● **Task directions**
Reproduce each entry exactly as it reads. Leave the images out.

*** Opening of Data excerpts ***

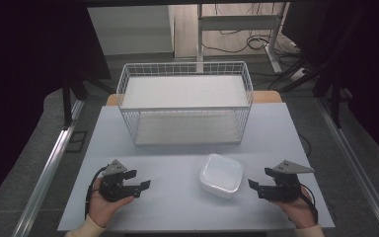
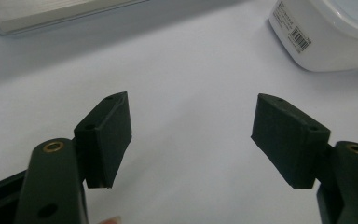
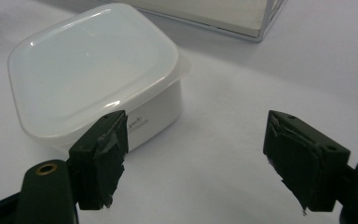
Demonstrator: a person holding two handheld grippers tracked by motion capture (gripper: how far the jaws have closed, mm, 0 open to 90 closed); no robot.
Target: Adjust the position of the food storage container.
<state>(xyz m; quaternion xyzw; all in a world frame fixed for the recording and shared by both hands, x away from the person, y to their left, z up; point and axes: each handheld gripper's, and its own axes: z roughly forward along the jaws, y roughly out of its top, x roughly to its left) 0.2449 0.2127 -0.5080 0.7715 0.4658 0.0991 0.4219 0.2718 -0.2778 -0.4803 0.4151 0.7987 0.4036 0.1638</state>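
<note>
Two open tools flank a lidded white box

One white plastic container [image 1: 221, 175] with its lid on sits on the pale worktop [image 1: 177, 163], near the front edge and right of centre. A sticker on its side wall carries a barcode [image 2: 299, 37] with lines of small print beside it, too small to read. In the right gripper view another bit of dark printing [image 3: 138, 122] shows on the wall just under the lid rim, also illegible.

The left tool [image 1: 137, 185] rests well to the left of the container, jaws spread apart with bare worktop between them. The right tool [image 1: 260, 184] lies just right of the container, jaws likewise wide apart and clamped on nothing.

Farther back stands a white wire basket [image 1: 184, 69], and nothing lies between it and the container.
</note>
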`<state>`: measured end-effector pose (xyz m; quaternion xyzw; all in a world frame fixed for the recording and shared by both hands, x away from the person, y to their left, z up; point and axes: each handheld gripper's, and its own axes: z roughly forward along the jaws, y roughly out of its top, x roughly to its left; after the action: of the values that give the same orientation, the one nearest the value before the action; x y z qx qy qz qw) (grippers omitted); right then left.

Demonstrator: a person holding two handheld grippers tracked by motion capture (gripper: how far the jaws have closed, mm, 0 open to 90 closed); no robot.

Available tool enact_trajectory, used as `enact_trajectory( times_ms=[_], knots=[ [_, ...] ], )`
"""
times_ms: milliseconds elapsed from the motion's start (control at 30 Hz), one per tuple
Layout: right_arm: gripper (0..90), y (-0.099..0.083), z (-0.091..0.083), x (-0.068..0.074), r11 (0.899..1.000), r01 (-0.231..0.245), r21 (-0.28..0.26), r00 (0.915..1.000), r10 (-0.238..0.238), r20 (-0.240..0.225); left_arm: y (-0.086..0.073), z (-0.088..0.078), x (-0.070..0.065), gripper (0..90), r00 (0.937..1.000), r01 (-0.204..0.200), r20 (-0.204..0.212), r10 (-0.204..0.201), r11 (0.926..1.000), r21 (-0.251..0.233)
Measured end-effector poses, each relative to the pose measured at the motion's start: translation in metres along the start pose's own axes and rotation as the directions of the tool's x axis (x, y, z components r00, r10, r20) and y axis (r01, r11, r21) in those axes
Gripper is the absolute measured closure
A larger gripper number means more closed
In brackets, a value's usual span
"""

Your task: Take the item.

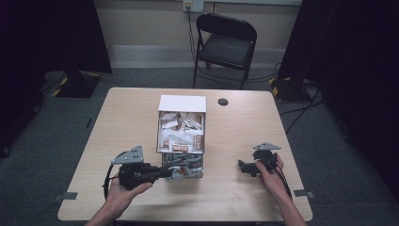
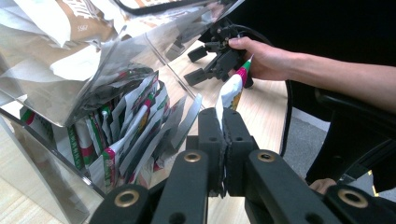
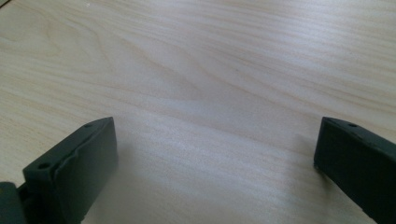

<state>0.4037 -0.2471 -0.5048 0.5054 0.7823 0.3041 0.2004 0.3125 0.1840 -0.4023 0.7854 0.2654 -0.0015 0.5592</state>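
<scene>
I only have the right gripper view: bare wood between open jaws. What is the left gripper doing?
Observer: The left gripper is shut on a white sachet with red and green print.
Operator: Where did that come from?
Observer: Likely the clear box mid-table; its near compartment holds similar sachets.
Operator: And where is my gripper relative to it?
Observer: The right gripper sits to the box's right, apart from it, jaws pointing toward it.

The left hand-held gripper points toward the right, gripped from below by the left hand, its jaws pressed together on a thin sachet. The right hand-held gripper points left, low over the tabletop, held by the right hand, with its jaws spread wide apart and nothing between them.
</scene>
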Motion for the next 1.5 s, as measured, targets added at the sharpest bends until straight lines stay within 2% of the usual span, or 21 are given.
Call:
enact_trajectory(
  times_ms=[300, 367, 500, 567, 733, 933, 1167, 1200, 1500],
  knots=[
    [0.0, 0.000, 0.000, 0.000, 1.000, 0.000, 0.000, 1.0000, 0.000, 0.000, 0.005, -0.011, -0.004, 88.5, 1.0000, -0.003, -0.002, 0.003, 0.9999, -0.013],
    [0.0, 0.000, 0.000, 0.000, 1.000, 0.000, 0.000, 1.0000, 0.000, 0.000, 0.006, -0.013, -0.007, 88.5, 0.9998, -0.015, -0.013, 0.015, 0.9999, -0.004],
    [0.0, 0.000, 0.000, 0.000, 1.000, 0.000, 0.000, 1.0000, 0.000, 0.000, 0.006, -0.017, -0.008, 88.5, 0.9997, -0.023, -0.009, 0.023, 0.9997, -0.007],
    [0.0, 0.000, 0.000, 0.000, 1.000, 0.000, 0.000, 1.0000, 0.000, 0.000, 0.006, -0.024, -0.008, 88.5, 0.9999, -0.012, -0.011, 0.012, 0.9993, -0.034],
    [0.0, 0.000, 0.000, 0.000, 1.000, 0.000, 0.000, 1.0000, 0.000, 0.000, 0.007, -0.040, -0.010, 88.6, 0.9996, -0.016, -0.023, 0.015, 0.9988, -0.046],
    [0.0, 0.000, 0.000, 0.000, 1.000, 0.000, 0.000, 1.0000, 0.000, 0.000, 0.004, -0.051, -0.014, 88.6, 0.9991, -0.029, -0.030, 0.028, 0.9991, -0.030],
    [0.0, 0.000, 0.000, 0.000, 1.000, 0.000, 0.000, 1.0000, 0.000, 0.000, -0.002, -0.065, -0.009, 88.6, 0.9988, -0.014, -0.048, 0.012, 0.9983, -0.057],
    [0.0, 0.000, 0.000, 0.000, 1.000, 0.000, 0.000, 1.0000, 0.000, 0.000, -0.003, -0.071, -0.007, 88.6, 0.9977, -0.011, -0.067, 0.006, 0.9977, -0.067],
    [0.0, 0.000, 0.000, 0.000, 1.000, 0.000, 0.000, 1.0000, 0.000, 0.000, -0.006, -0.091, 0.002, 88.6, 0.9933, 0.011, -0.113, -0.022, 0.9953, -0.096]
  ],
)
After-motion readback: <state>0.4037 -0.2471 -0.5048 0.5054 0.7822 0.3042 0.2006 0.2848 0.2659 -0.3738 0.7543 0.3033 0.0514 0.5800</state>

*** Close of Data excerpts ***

● **Solution**
Demonstrator: a person holding two handheld grippers tracked by motion capture (gripper: how far the jaws have closed, mm, 0 open to 90 closed); no robot.
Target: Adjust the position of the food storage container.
<state>(xyz m; quaternion xyzw; all in a world frame fixed for the recording and shared by both hands, x away from the person, y to their left, z up; point and axes: each handheld gripper's, and its own axes: z roughly forward along the jaws, y roughly out of its top, x roughly to its left) 0.2449 0.2127 -0.5080 0.7715 0.4658 0.0991 0.4219 0.2718 -0.2778 -0.4803 0.4151 0.7987 0.4036 0.1638</state>
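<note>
Two open tools flank a lidded white box

One white plastic container [image 1: 221, 175] with its lid on sits on the pale worktop [image 1: 177, 163], near the front edge and right of centre. A sticker on its side wall carries a barcode [image 2: 299, 37] with lines of small print beside it, too small to read. In the right gripper view another bit of dark printing [image 3: 138, 122] shows on the wall just under the lid rim, also illegible.

The left tool [image 1: 137, 185] rests well to the left of the container, jaws spread apart with bare worktop between them. The right tool [image 1: 260, 184] lies just right of the container, jaws likewise wide apart and clamped on nothing.

Farther back stands a white wire basket [image 1: 184, 69], and nothing lies between it and the container.
</note>
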`<state>`: measured end-effector pose (xyz m; quaternion xyzw; all in a world frame fixed for the recording and shared by both hands, x away from the person, y to their left, z up; point and axes: each handheld gripper's, and its own axes: z roughly forward along the jaws, y roughly out of its top, x roughly to its left; after the action: of the values that give the same orientation, the one nearest the value before the action; x y z qx qy qz qw) (grippers omitted); right then left.

Demonstrator: a person holding two handheld grippers tracked by motion capture (gripper: how far the jaws have closed, mm, 0 open to 90 closed); no robot.

Available tool enact_trajectory, used as `enact_trajectory( times_ms=[_], knots=[ [_, ...] ], )`
"""
times_ms: milliseconds elapsed from the motion's start (control at 30 Hz), one per tuple
Layout: right_arm: gripper (0..90), y (-0.099..0.083), z (-0.091..0.083), x (-0.068..0.074), r11 (0.899..1.000), r01 (-0.231..0.245), r21 (-0.28..0.26), r00 (0.915..1.000), r10 (-0.238..0.238), r20 (-0.240..0.225); left_arm: y (-0.086..0.073), z (-0.088..0.078), x (-0.070..0.065), gripper (0..90), r00 (0.937..1.000), r01 (-0.204..0.200), r20 (-0.204..0.212), r10 (-0.204..0.201), r11 (0.926..1.000), r21 (-0.251..0.233)
Measured end-effector poses, each relative to the pose measured at the motion's start: translation in metres along the start pose's own axes and rotation as the directions of the tool's x axis (x, y, z components r00, r10, r20) and y axis (r01, r11, r21) in those axes
Gripper is the absolute measured closure
A larger gripper number means more closed
In brackets, a value's usual span
"""

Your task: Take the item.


<state>0.4037 -0.2471 -0.5048 0.5054 0.7823 0.3041 0.2004 0.3125 0.1840 -0.4023 0.7854 0.2654 -0.0015 0.5592</state>
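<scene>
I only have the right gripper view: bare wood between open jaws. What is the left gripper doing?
Observer: The left gripper is shut on a white sachet with red and green print.
Operator: Where did that come from?
Observer: Likely the clear box mid-table; its near compartment holds similar sachets.
Operator: And where is my gripper relative to it?
Observer: The right gripper sits to the box's right, apart from it, jaws pointing toward it.

The left hand-held gripper points toward the right, gripped from below by the left hand, its jaws pressed together on a thin sachet. The right hand-held gripper points left, low over the tabletop, held by the right hand, with its jaws spread wide apart and nothing between them.
</scene>
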Motion for the next 1.5 s, as measured, targets added at the sharpest bends until straight lines stay within 2% of the usual span, or 21 are given.
Call:
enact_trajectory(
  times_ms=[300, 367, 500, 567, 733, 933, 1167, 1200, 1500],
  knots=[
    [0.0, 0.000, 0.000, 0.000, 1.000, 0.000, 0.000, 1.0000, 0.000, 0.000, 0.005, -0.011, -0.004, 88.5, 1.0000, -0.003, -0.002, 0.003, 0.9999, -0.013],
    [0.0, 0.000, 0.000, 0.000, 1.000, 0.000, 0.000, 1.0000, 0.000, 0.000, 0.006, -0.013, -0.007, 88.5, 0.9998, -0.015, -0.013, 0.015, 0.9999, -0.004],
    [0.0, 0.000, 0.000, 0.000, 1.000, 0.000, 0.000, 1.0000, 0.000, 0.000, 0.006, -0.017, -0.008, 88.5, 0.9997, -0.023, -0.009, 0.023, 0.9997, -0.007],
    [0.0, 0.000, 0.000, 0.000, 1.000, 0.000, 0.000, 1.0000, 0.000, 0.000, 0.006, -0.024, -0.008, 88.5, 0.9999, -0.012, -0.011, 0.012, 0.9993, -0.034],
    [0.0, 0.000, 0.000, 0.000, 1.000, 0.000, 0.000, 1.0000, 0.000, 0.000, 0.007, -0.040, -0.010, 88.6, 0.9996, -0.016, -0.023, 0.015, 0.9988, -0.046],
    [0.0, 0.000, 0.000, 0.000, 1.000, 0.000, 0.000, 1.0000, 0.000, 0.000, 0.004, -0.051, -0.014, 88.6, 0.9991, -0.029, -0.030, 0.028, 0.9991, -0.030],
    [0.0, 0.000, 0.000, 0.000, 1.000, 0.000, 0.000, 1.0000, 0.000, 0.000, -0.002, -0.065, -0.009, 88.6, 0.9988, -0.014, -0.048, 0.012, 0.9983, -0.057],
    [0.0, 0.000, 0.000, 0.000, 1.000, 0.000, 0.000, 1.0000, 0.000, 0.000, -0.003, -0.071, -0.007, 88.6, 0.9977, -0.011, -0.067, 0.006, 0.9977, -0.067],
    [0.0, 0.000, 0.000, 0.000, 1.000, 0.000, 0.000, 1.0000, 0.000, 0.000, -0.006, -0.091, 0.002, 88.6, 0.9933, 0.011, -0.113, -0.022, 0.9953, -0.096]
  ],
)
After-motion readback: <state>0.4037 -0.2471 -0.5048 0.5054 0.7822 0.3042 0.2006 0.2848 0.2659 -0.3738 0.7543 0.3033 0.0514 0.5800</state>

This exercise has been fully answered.